Prompt: Using the listing below, give again exactly the lines from the line with "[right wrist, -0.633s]" to the line with "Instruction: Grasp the", inclusive, without the pictures.

The data:

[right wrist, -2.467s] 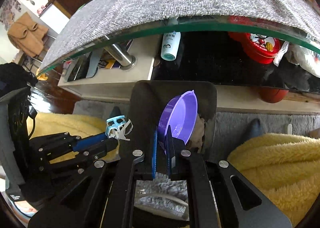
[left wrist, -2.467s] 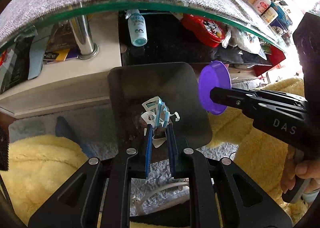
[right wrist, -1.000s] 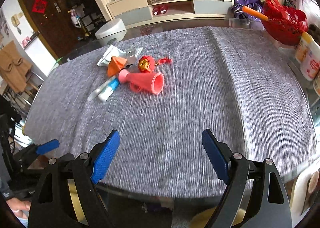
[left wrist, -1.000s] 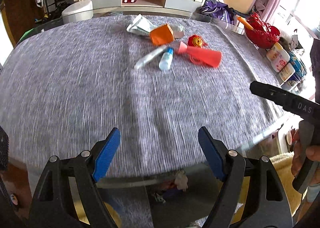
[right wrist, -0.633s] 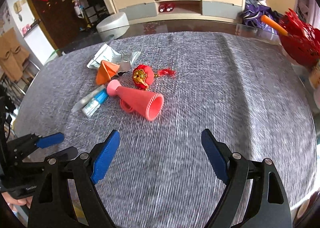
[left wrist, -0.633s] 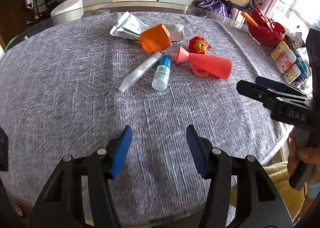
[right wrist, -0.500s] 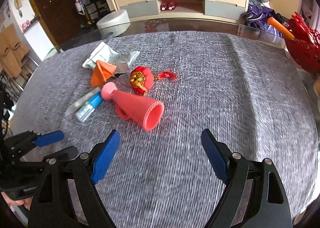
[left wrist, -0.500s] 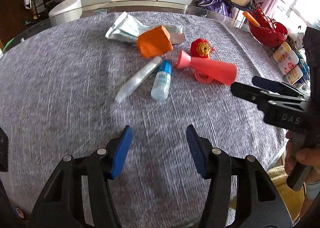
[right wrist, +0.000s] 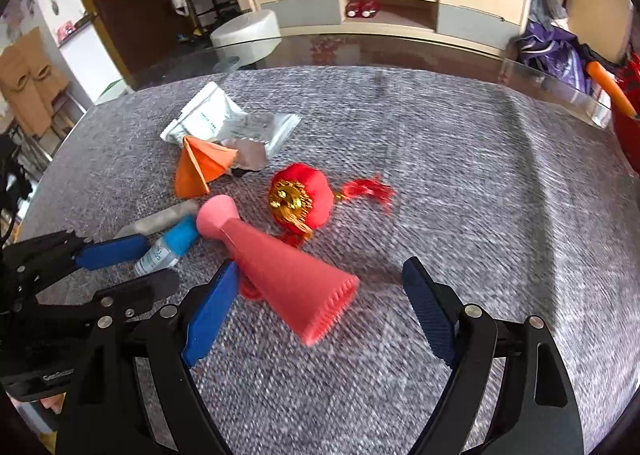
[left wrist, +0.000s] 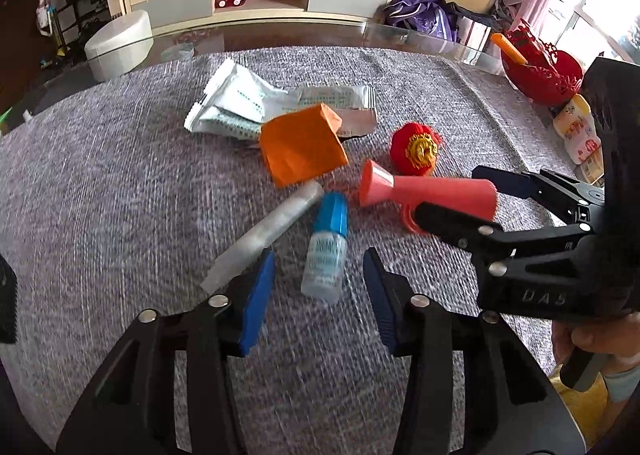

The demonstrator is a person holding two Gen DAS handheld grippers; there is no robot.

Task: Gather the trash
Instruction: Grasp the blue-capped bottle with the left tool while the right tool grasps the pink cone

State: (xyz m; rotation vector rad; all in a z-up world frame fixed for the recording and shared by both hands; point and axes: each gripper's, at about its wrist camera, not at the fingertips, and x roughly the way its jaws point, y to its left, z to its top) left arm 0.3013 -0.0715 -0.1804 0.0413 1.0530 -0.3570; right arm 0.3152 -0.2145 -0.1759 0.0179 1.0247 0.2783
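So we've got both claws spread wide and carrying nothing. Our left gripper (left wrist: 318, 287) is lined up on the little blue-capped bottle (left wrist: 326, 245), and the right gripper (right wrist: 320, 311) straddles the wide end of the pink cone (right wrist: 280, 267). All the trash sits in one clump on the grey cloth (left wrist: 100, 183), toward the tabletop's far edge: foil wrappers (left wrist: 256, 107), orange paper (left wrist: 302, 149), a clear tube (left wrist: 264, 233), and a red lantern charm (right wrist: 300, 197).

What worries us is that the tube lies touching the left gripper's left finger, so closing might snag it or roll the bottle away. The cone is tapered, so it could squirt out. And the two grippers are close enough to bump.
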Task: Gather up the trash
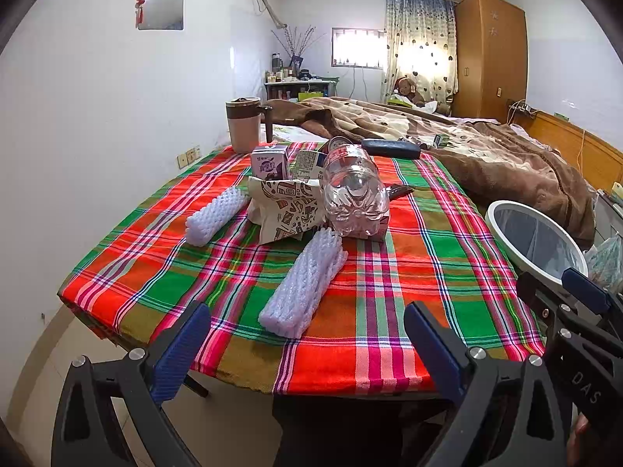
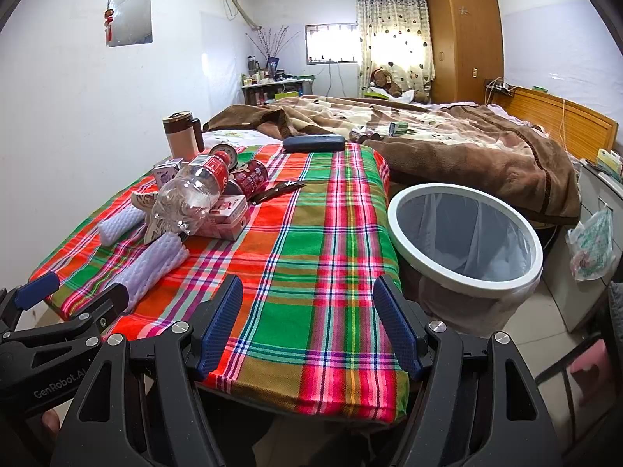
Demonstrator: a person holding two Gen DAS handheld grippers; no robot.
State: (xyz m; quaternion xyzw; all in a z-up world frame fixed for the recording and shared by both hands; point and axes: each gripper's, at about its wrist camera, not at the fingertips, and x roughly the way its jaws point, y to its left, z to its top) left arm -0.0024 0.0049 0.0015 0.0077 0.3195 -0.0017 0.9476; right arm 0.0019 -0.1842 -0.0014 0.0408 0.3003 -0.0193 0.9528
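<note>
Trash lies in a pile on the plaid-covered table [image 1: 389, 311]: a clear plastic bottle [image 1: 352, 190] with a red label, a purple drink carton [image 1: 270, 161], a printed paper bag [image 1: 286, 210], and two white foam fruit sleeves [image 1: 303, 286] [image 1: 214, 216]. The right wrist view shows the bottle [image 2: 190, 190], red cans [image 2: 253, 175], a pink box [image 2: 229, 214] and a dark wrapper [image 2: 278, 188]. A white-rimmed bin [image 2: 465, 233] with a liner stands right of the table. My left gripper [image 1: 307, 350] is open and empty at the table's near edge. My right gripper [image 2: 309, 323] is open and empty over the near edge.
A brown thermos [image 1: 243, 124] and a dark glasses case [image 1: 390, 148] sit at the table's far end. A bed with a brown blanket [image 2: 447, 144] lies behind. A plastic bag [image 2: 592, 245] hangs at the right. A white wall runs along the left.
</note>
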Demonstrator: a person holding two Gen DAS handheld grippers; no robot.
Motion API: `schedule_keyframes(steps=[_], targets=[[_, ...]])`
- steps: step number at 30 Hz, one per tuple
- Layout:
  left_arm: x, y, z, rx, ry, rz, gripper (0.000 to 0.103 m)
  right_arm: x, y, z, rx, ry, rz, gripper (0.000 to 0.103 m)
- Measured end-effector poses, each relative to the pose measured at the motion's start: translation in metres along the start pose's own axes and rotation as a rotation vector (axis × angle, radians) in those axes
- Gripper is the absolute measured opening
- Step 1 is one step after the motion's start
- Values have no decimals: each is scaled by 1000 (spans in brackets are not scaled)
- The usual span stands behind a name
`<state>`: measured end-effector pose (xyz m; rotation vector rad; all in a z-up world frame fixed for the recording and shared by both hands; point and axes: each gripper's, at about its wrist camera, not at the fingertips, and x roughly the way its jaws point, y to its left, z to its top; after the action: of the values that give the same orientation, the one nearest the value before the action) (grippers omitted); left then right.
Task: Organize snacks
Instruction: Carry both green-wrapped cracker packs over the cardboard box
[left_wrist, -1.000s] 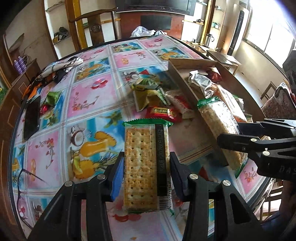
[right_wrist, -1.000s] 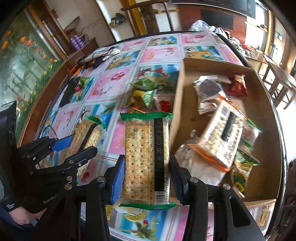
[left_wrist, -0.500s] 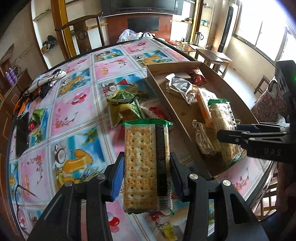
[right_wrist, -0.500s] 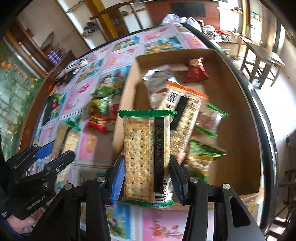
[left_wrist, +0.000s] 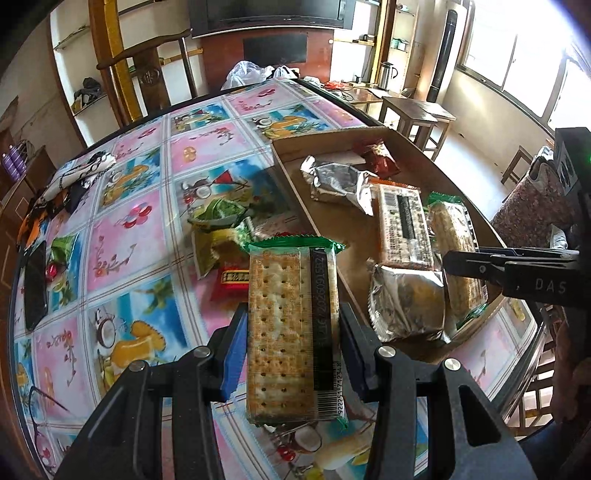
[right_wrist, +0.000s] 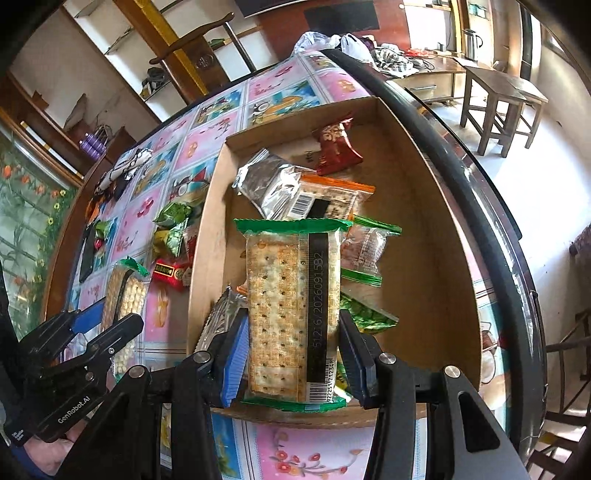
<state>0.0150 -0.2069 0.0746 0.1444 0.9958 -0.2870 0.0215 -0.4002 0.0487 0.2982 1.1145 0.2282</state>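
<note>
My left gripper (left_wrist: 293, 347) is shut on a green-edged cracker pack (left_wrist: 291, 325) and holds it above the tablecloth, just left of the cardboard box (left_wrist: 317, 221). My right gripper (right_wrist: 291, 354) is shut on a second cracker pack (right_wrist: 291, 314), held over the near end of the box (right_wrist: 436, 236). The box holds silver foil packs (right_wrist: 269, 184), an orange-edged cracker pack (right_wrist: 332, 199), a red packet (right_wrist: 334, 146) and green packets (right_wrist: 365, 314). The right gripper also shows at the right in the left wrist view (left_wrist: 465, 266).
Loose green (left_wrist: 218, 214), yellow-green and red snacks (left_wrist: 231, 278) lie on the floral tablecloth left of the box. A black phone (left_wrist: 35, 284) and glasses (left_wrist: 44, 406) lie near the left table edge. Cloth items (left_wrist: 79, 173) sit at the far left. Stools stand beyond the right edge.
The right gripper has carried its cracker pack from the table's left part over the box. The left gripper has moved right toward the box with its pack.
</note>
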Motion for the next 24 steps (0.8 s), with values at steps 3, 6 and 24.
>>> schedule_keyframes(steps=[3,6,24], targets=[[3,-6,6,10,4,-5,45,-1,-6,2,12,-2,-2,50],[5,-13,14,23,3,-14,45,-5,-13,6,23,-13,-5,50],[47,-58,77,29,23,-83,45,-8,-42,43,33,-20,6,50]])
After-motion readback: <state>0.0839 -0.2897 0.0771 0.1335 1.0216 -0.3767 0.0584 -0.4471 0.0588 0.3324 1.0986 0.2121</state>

Written solution:
[right wrist, -0.633s] 
[left wrist, -0.633s] 
[right wrist, -0.500s] 
[left wrist, -0.500s] 
[right wrist, +0.000s] 
[left wrist, +0.000s] 

The demonstrator is a person holding two Gen DAS handheld grippers; there is no robot.

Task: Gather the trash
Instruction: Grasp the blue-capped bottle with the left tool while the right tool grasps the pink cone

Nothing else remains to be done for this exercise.